As mentioned above, this release includes a version of dcache-view (1.4.2) which implements the full set of admin pages.
Events
With this release, frontend includes a pluggable framework to support events, plus an example plugin: metronome.
The framework uses Server-Sent Events (SSE) to deliver events. It also includes a management framework for creating the SSE endpoint, discovering which kinds of events are supported, a managing which events are of interest.

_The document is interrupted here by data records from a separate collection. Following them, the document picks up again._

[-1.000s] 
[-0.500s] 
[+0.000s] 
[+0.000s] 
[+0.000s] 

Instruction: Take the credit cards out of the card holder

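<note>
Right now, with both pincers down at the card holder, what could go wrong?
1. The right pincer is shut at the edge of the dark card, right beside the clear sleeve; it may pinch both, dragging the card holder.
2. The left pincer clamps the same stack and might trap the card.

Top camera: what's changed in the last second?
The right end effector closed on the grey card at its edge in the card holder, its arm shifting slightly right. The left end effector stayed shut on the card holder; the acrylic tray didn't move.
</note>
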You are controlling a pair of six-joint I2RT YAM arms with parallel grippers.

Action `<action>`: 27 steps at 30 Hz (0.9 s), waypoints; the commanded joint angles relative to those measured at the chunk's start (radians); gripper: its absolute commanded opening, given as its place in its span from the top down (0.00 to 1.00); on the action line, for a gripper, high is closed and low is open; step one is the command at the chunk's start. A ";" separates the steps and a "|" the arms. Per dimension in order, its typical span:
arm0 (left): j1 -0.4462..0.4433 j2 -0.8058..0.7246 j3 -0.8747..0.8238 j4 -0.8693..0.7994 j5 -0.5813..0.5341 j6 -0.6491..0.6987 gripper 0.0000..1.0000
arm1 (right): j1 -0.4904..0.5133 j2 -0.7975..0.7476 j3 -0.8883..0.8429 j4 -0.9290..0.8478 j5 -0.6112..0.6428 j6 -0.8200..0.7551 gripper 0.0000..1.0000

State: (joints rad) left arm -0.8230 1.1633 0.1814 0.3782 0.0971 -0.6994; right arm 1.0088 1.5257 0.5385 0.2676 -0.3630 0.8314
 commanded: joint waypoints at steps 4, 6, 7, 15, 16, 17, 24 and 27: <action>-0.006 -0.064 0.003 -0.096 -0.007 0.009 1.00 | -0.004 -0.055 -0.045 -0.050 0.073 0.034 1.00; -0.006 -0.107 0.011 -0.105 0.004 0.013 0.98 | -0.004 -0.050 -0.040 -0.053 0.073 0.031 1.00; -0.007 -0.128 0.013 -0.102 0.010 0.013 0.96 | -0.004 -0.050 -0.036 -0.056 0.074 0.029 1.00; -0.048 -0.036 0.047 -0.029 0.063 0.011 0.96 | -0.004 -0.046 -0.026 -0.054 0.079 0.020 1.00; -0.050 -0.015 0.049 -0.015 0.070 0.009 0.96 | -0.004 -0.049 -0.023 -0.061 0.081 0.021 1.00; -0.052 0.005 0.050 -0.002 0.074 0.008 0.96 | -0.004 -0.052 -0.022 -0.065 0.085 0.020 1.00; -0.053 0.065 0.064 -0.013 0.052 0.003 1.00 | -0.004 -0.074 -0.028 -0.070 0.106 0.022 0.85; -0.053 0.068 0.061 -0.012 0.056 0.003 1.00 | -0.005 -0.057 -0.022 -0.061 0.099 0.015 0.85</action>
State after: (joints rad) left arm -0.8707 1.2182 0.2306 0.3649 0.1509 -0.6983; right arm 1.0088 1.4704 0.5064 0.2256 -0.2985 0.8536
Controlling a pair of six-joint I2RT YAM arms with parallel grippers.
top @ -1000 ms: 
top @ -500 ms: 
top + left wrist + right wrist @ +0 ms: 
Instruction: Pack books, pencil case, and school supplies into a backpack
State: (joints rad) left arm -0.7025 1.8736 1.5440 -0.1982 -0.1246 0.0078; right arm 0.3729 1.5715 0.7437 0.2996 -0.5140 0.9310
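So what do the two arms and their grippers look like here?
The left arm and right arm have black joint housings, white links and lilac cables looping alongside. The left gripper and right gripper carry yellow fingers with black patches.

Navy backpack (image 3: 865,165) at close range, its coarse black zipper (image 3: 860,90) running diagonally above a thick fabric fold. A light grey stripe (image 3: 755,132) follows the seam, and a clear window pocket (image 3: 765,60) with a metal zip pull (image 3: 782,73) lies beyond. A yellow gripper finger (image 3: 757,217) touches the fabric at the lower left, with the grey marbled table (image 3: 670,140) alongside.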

A typical client first creates a channel. This is the SSE endpoint through which the client will receive information about events. Channels are user-specific and require authentication. Clients should not share channels: a connected client is disconnected if another client connects to this channel.
Each event has some basic metadata, such as an event type, and some event data. An event type is a label that describes broadly similar events. All event data for events from the same event type have the same schema, which may be queried.
Events from the SYSTEM event type are sent to all clients, but other events are only sent if a channel is subscribed to those events. A subscription is when the client expresses an interest in some events being delivered to a channel. Each subscription has a single selector which acts as a filter, describing which events should be delivered. The format of a selector depends on the event source and the schema for each event source is available.
The metronome plugin allows a client to receive a regular stream of simple text event.
Here is a simple illustration of this working. In this example, an X.509 credential is used. Note that any supported authentication may be used instead.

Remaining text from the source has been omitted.